Quoi, tu ne paieras pas le voyage de ton fils à la mer ?” La femme vit son mari s’agiter et répondit comme il fallait.

Valentina était assise à la table de la cuisine, en train de trier les factures, quand elle entendit Sergey parler au téléphone dans le couloir. Sa voix était basse, presque coupable—le ton qu’il utilisait toujours quand Irina appelait.
« Je comprends, je comprends… Oui, bien sûr, le garçon a besoin de vacances… » elle surprit des fragments de la conversation. « C’est juste un peu difficile avec l’argent en ce moment… »
Valentina fronça les sourcils. Cela faisait trois ans qu’elle et Sergey vivaient ensemble, mais ces conversations ne cessaient jamais. Maksimka, le fils de sept ans de Sergey issu de son premier mariage, avait bien sûr besoin du soutien de son père.

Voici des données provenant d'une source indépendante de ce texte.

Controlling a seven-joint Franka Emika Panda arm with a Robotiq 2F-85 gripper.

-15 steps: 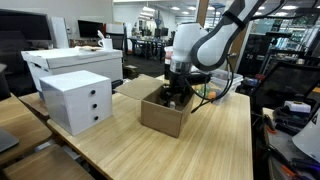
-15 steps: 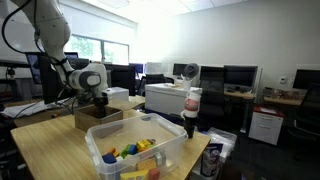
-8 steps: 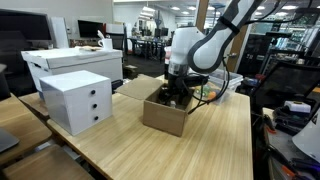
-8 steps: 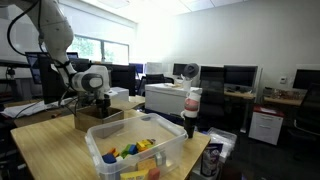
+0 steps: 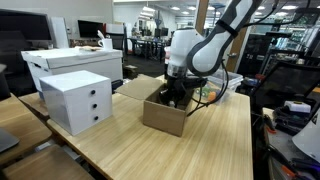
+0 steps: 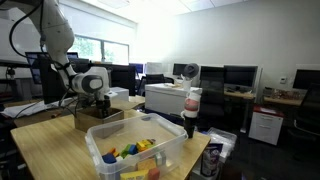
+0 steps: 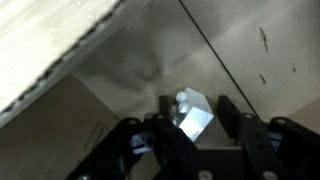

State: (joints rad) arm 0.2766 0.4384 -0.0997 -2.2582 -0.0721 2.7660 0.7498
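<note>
**Setting.** Open-plan office with desks and monitors behind. A pale wooden surface [image 5: 120, 150] carries every item below.

**1. Drawers** [image 5: 78, 100]. White unit with three fronts, upright in an exterior view. It stands at 9 o'clock of the box, near it but apart.

**2. Box** [image 5: 165, 112]. Brown cardboard, open-topped, with a flap [image 5: 132, 88] folded out toward 10 o'clock. It appears in both exterior views and sits near the middle of the surface. In the wrist view its floor fills most of the frame, and a lighter flap edge runs across 10 o'clock.

**3. Arm** [image 5: 205, 45]. White, jointed, coming down from 1 o'clock into the top of the box.

**4. Claw** [image 7: 196, 105]. Black, lowered inside the box. In the exterior views the box walls hide its tips. In the wrist view the two fingers [image 7: 166, 108] rise from 6 o'clock and stand either side of the block, very close to it. The picture is too blurred to tell whether the pads press on the block or leave a gap.

**5. Block** [image 7: 195, 112]. A small, pale, glossy piece lying on the box floor between the fingers, at 6 o'clock of the wrist view. Its exact shape is unclear.

**6. Bin** [image 6: 165, 150]. Clear plastic tub at 4 o'clock of the box in an exterior view, well apart from the claw. It holds small toys [image 6: 130, 150] in yellow, blue and green.

**7. Bottle** [image 6: 191, 112]. Upright, reddish upper part, just beside the bin's rim at 2 o'clock.
</note>
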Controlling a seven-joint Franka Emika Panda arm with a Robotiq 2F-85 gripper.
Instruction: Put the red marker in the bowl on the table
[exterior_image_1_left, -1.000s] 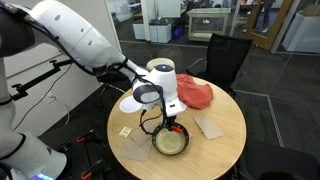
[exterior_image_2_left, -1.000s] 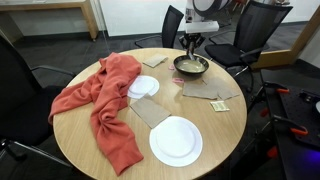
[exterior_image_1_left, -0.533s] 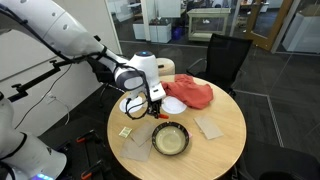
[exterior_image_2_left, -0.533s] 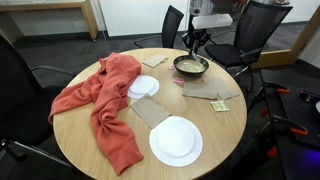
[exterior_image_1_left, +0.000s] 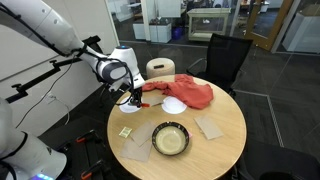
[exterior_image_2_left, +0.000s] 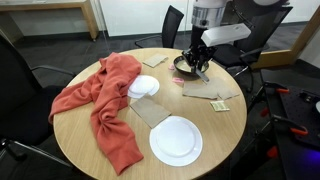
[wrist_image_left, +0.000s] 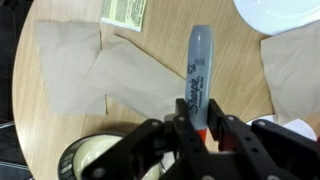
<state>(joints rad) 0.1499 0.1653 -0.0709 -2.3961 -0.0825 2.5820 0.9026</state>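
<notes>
I count one marker (wrist_image_left: 198, 75), one bowl (exterior_image_1_left: 170, 139), two plates (exterior_image_2_left: 176, 140), three napkins (exterior_image_2_left: 150, 111) and one red cloth (exterior_image_2_left: 100, 100) on the worktop (exterior_image_2_left: 225, 135). My hand (wrist_image_left: 200, 128) pinches the marker's red barrel, grey cap pointing outward, raised over the worktop near the bowl.

Smooth wooden table (exterior_image_2_left: 218, 132) — soft red cloth (exterior_image_2_left: 100, 95), matt paper napkins (wrist_image_left: 70, 70)

Arm (exterior_image_1_left: 45, 25) comes in from the left, elbow high, wrist (exterior_image_1_left: 112, 70) bent down. Gripper (exterior_image_1_left: 133, 98) pointing downward, fingers (wrist_image_left: 224, 134) clamped on red marker (wrist_image_left: 197, 85), which sticks out past the tips.
</notes>
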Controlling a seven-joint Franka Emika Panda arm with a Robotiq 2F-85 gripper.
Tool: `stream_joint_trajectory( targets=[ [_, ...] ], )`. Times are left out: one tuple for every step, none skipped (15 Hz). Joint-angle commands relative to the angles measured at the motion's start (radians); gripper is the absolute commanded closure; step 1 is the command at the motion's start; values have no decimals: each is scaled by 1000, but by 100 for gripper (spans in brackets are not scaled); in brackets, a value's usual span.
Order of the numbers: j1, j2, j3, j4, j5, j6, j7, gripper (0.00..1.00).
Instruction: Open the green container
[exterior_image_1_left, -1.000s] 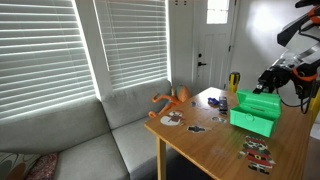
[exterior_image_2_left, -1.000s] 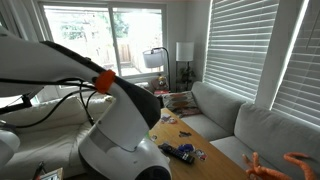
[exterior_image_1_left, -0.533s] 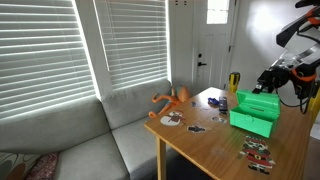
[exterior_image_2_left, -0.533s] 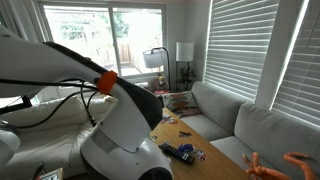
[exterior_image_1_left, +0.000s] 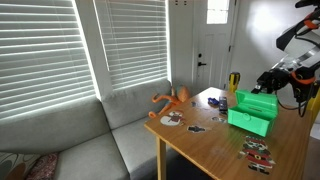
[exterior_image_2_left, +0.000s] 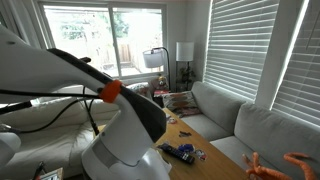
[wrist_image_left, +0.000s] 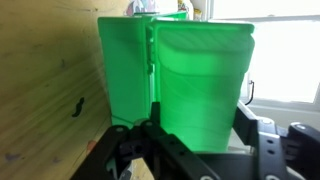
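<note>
The green container sits on the table toward the edge where the arm stands, well away from the corner by the sofa. Its lid looks lifted and tilted above the body, so you seem partway through: the seal appears broken, and swinging the lid fully back is what is left. Your gripper hangs just above the lid's far side. In the wrist view the fingers stand wide at the bottom with the green lid between them, but I cannot tell whether they grip it. The box is smooth, glossy plastic with straight walls and rounded corners, likely slippery. The tabletop is grained wood. An orange toy lies near the sofa-side edge, and a yellow bottle stands by the far edge.
</note>
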Motion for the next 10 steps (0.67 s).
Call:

Mais pourquoi, à chaque fois qu’il était question de l’enfant, les besoins propres d’Irina finissaient-ils inévitablement par s’inviter dans la discussion ?
« D’accord, d’accord… Je ferai le virement demain, » termina Sergey avant d’entrer dans la cuisine avec un air las.
« Encore ? » demanda Valentina sans lever les yeux des papiers.
« Max a besoin d’une colonie. Un sanatorium pour enfants à Anapa. » Sergey s’assit en face de sa femme et se frotta les tempes. « Vingt mille. »
« Vingt ? » s’étonna Valentina. « Pour une colonie pour enfants ? Tu as demandé ce que couvrent exactement ces frais ? »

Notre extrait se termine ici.